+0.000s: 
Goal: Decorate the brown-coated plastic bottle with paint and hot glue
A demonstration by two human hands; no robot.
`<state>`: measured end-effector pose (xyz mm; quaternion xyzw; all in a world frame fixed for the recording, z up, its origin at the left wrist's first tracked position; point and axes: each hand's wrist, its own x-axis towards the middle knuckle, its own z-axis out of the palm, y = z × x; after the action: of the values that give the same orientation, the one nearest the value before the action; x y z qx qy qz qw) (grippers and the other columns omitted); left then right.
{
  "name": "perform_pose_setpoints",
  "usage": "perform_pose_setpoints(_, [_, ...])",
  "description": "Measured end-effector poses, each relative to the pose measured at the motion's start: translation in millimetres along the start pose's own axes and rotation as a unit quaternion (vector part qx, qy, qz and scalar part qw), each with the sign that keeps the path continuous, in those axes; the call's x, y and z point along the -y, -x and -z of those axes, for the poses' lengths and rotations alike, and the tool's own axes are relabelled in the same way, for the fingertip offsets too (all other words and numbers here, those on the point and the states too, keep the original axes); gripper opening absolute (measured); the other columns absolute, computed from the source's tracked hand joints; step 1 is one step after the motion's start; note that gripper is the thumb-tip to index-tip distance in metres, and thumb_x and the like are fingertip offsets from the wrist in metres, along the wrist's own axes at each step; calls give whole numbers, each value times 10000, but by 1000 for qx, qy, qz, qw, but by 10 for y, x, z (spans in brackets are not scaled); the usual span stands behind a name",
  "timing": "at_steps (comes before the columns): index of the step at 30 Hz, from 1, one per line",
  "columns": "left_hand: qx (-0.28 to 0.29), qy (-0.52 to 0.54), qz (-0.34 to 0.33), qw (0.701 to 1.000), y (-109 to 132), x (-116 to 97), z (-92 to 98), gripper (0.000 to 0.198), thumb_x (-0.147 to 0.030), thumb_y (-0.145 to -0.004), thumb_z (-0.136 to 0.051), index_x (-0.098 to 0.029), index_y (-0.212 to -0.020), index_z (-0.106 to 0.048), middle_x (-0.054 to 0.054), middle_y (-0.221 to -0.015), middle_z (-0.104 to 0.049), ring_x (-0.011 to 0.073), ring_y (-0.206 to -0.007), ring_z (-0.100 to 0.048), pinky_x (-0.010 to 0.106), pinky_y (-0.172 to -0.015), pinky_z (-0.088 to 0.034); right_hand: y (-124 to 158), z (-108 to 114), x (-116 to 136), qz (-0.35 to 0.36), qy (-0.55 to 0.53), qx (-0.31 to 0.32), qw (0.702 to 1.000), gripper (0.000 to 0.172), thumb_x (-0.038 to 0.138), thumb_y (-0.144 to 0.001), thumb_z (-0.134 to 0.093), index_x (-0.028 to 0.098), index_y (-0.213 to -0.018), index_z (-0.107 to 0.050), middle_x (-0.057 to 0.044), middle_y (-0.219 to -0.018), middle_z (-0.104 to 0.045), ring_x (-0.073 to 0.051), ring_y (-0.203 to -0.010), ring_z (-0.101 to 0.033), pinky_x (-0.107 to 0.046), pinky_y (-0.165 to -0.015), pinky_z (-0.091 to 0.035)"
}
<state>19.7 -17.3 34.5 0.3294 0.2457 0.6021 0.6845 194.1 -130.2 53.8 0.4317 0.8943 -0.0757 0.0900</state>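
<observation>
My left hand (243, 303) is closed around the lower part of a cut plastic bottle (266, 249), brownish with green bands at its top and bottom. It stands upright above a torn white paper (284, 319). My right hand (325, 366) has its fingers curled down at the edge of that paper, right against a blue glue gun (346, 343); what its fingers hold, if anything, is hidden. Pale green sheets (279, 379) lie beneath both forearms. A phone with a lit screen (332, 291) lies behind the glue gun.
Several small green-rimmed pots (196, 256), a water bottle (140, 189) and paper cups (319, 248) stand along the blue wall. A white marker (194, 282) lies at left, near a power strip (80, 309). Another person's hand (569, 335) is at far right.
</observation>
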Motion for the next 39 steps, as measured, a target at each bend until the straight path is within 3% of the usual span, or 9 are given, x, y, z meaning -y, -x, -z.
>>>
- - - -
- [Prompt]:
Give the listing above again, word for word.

- [Task solution]:
+0.000s: 
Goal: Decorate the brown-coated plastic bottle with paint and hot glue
A demonstration by two human hands; no robot.
`<state>`: measured end-effector pose (xyz mm; quaternion xyzw; all in a world frame fixed for the recording, z up, its origin at the left wrist's first tracked position; point and axes: each hand's wrist, its own x-axis towards the middle knuckle, its own z-axis out of the palm, y = z × x; after the action: of the values that give the same orientation, the one nearest the value before the action; x y z qx qy qz qw) (grippers and the other columns omitted); left then right.
{
  "name": "perform_pose_setpoints",
  "usage": "perform_pose_setpoints(_, [_, ...])",
  "description": "Measured end-effector poses, each relative to the pose measured at the motion's start: translation in millimetres along the start pose's own axes and rotation as a unit quaternion (vector part qx, qy, qz and scalar part qw), each with the sign that keeps the path continuous, in those axes; the call's x, y and z point along the -y, -x and -z of those axes, for the poses' lengths and rotations alike, and the tool's own axes are relabelled in the same way, for the fingertip offsets too (all other words and numbers here, those on the point and the states too, keep the original axes); gripper opening absolute (measured); the other columns absolute, computed from the source's tracked hand joints; step 1 is one step after the motion's start; note that gripper is the thumb-tip to index-tip distance in metres, and thumb_x and the like are fingertip offsets from the wrist in metres, along the wrist's own axes at each step; calls give whole numbers, each value times 10000, but by 1000 for qx, qy, qz, qw, but by 10 for y, x, z (spans in brackets are not scaled); the usual span stands behind a name",
  "timing": "at_steps (comes before the columns): index of the step at 30 Hz, from 1, one per line",
  "columns": "left_hand: qx (-0.28 to 0.29), qy (-0.52 to 0.54), qz (-0.34 to 0.33), qw (0.701 to 1.000), y (-109 to 132), x (-116 to 97), z (-92 to 98), gripper (0.000 to 0.198), thumb_x (-0.147 to 0.030), thumb_y (-0.145 to -0.004), thumb_z (-0.136 to 0.051), index_x (-0.098 to 0.029), index_y (-0.212 to -0.020), index_z (-0.106 to 0.048), middle_x (-0.054 to 0.054), middle_y (-0.221 to -0.015), middle_z (-0.104 to 0.049), ring_x (-0.011 to 0.073), ring_y (-0.206 to -0.007), ring_z (-0.100 to 0.048), pinky_x (-0.010 to 0.106), pinky_y (-0.172 to -0.015), pinky_z (-0.088 to 0.034); right_hand: y (-124 to 158), z (-108 to 114), x (-116 to 136), qz (-0.35 to 0.36), qy (-0.55 to 0.53), qx (-0.31 to 0.32), qw (0.702 to 1.000), gripper (0.000 to 0.172), thumb_x (-0.038 to 0.138), thumb_y (-0.144 to 0.001), thumb_z (-0.134 to 0.093), index_x (-0.028 to 0.098), index_y (-0.213 to -0.018), index_z (-0.107 to 0.050), middle_x (-0.057 to 0.044), middle_y (-0.219 to -0.018), middle_z (-0.104 to 0.045), ring_x (-0.073 to 0.051), ring_y (-0.203 to -0.010), ring_z (-0.101 to 0.033), pinky_x (-0.107 to 0.046), pinky_y (-0.165 to -0.015), pinky_z (-0.091 to 0.035)"
}
<state>19.7 -17.3 34.5 0.3294 0.2457 0.6021 0.6845 194.1 -130.2 53.8 0.4317 0.8943 -0.0757 0.0900</state>
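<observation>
My left hand (243, 303) is closed around the lower part of a cut plastic bottle (266, 249), brownish with green bands at its top and bottom. It stands upright above a torn white paper (284, 319). My right hand (325, 366) has its fingers curled down at the edge of that paper, right against a blue glue gun (346, 343); what its fingers hold, if anything, is hidden. Pale green sheets (279, 379) lie beneath both forearms. A phone with a lit screen (332, 291) lies behind the glue gun.
Several small green-rimmed pots (196, 256), a water bottle (140, 189) and paper cups (319, 248) stand along the blue wall. A white marker (194, 282) lies at left, near a power strip (80, 309). Another person's hand (569, 335) is at far right.
</observation>
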Motion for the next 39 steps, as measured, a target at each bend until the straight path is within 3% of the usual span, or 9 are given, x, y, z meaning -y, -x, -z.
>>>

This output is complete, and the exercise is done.